[Entries taken from a collection]
※ ※ ※
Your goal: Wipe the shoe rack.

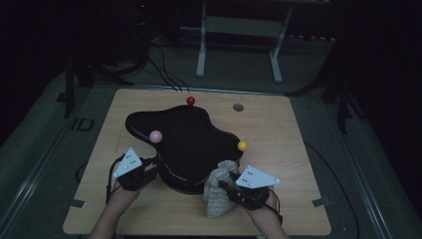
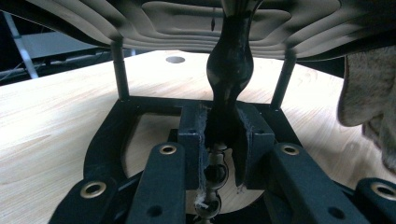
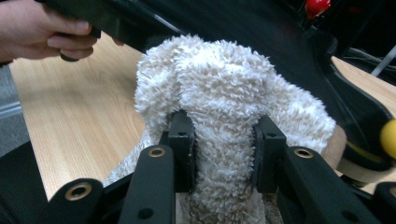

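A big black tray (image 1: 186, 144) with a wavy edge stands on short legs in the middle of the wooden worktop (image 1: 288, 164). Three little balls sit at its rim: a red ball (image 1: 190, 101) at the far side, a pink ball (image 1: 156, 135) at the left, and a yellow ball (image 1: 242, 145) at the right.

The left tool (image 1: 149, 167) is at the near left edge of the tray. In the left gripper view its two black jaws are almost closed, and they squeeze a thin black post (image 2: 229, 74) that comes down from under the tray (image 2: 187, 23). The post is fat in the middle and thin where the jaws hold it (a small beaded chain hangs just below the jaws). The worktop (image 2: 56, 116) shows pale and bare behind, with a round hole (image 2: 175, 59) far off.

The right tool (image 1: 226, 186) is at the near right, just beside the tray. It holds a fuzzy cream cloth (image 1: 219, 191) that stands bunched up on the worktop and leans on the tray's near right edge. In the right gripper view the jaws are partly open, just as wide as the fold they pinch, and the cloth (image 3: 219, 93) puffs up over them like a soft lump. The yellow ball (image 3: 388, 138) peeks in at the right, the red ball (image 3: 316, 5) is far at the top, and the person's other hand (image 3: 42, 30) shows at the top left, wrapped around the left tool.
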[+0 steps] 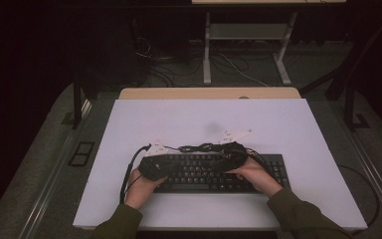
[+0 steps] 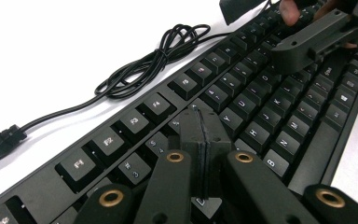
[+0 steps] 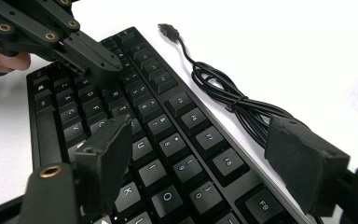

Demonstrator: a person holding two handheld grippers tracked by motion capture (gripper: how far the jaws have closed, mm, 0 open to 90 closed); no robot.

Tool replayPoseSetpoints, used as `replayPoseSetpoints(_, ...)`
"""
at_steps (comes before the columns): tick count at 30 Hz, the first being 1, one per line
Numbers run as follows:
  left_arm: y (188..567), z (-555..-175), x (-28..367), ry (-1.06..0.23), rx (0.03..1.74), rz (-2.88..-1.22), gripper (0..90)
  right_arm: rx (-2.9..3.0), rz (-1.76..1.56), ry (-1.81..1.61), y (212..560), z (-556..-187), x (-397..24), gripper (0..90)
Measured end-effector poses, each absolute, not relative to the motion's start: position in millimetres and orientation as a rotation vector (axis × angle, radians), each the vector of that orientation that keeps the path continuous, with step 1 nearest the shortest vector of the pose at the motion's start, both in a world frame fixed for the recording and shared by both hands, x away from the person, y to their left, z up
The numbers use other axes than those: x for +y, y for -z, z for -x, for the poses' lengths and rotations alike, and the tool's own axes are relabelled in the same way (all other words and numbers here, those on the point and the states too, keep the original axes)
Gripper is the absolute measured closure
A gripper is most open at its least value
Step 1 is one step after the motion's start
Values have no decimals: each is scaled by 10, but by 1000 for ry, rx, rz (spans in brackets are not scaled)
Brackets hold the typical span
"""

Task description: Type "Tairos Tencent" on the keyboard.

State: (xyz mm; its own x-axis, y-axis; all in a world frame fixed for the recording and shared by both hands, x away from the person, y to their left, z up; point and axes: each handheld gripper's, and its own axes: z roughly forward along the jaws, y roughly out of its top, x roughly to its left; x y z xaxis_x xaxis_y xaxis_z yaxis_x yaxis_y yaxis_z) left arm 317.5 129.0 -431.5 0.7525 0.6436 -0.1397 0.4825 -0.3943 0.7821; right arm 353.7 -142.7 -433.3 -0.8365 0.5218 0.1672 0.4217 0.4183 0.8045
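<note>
At the table's [image 1: 129, 124] six o'clock edge, in the high view, a black keyboard [image 1: 204, 174] lies flat on the white top with both hands on it. At its nine o'clock end the left gripper [image 2: 200, 140] rests over the number and letter rows, its jaws pressed together with nothing between them. Just past the keyboard's twelve o'clock edge lies its bundled black cable [image 2: 154, 60], the plug [image 3: 168, 30] loose on the table. Toward three o'clock the right gripper [image 3: 205, 158] hovers low over the keys, jaws spread wide, one over the letter rows, the other over the cable, gripping nothing.
</note>
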Motion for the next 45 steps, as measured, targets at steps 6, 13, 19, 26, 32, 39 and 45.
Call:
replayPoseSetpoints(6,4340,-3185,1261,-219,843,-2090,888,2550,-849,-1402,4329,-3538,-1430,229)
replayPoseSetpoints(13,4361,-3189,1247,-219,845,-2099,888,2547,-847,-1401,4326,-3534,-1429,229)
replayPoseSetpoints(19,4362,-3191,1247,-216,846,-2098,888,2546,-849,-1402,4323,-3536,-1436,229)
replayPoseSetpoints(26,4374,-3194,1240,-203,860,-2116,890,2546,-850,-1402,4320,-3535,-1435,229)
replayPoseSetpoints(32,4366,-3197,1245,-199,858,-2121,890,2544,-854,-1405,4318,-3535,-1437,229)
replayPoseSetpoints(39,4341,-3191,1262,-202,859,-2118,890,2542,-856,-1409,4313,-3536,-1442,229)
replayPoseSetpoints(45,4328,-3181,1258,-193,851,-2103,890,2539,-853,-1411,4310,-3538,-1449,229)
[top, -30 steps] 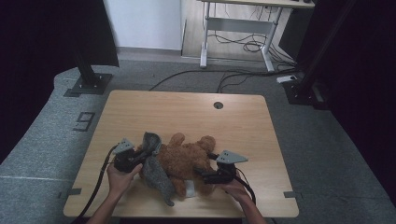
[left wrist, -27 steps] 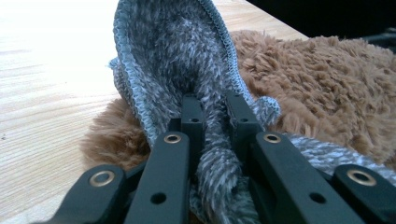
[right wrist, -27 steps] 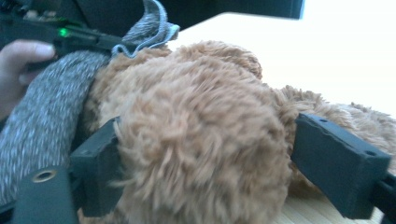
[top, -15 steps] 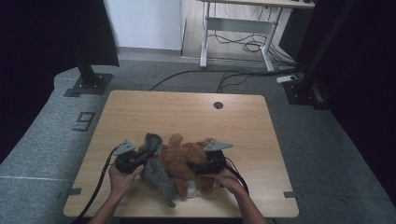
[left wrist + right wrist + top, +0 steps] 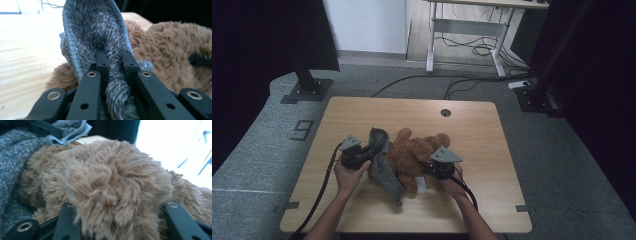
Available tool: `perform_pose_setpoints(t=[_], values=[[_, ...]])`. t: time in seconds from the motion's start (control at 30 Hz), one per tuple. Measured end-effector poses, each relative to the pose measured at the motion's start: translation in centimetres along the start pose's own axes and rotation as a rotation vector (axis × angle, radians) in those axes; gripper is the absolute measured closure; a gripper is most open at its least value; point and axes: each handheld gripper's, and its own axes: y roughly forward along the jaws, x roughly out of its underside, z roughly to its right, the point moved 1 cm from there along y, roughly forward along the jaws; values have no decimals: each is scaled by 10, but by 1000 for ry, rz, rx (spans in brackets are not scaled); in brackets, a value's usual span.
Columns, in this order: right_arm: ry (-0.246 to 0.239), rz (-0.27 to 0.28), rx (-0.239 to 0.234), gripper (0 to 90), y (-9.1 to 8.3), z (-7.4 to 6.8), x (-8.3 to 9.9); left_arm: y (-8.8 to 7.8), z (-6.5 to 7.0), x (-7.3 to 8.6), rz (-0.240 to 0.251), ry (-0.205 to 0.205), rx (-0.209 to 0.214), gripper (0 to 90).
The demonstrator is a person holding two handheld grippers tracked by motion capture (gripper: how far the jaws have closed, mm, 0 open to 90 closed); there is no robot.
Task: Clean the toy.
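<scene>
As the right gripper (image 5: 428, 166) has just been closing on the brown teddy bear (image 5: 414, 150), the left gripper (image 5: 368, 150) pinches its grey knit garment (image 5: 384, 167), ready for dressing.

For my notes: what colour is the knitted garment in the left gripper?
Mottled grey garment, clearest in the left gripper view.

Each hand-held unit has a black body. The left gripper (image 5: 357, 155) and the right gripper (image 5: 438, 165) each carry a grey three-cornered plate on top. A black cable trails from each body back toward the person. The forearms are bare; no sleeves are visible. In the left gripper view, the jaws are matte black bars fitted with brass-coloured eyelets and small round holes, ending in narrow rectangular black tips. The right gripper view shows the same black bars and brass-coloured eyelets.
</scene>
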Motion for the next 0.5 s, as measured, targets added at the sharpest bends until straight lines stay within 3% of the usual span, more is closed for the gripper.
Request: perform_pose_setpoints(t=[0.1, 0.23, 0.27, 0.37, 0.43, 0.5], values=[[-86, 23, 2, 546, -2, -5, 0, -2, 12, -14, 25, 17, 45, 796], [-175, 32, 7, 550, -5, -21, 12, 6, 47, -28, 27, 63, 146, 796], [-191, 30, 7, 550, -6, -24, 15, 13, 62, -33, 14, 103, 158, 795], [-214, 40, -13, 553, -10, -32, 25, 32, 81, -37, -26, 120, 193, 792], [-220, 46, -11, 555, -13, -36, 29, 50, 90, -34, -79, 141, 192, 787], [-234, 42, -14, 556, -17, -38, 32, 65, 92, -25, -147, 127, 202, 783]])
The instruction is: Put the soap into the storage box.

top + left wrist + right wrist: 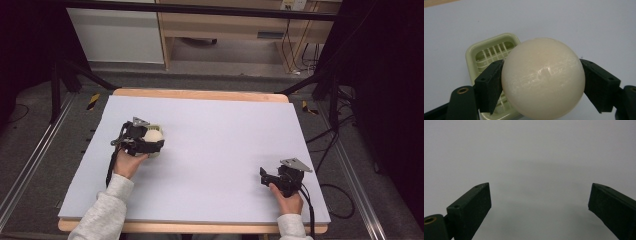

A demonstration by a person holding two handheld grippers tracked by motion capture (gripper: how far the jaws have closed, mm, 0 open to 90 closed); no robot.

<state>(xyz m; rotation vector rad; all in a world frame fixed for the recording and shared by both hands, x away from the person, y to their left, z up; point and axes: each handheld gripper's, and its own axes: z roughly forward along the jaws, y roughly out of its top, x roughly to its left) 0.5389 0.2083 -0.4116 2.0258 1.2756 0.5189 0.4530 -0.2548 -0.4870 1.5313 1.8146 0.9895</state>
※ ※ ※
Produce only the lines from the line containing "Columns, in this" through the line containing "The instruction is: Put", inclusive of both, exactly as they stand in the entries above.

Columns, in this order: right_arm: ry (-0.246 to 0.239), rz (-0.27 to 0.28), rx (-0.239 to 0.234), gripper (0 to 90), y (-9.1 to 8.3), z (-7.4 to 6.8), x (-8.3 to 9.9); left_arm: y (-8.8 to 7.8), z (-6.5 to 7.0), x (-7.3 to 8.6), rz (-0.240 to 0.251), ry (-0.205 to 0.205), rx (-0.209 to 0.214), gripper (0 to 90).
The demonstrator is a person holding two handheld grippers tracked by motion capture (gripper: how far the jaws have closed, mm, 0 open to 90 closed); there is no robot.
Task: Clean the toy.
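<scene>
As the right gripper (image 5: 428, 166) has just been closing on the brown teddy bear (image 5: 414, 150), the left gripper (image 5: 368, 150) pinches its grey knit garment (image 5: 384, 167), ready for dressing.

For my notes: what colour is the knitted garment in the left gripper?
Mottled grey garment, clearest in the left gripper view.

Each hand-held unit has a black body. The left gripper (image 5: 357, 155) and the right gripper (image 5: 438, 165) each carry a grey three-cornered plate on top. A black cable trails from each body back toward the person. The forearms are bare; no sleeves are visible. In the left gripper view, the jaws are matte black bars fitted with brass-coloured eyelets and small round holes, ending in narrow rectangular black tips. The right gripper view shows the same black bars and brass-coloured eyelets.
</scene>
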Motion for the next 0.5 s, as measured, targets added at the sharpest bends until straight lines stay within 3% of the usual span, more is closed for the gripper.
Request: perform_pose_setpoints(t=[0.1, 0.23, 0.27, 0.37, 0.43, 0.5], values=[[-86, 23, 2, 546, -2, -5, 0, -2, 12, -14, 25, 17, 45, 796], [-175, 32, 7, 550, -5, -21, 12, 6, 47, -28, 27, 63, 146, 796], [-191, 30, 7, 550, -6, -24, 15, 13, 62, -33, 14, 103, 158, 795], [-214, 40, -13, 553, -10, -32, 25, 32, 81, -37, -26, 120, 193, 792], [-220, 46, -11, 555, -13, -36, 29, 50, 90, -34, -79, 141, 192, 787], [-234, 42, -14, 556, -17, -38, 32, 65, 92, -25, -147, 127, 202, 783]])
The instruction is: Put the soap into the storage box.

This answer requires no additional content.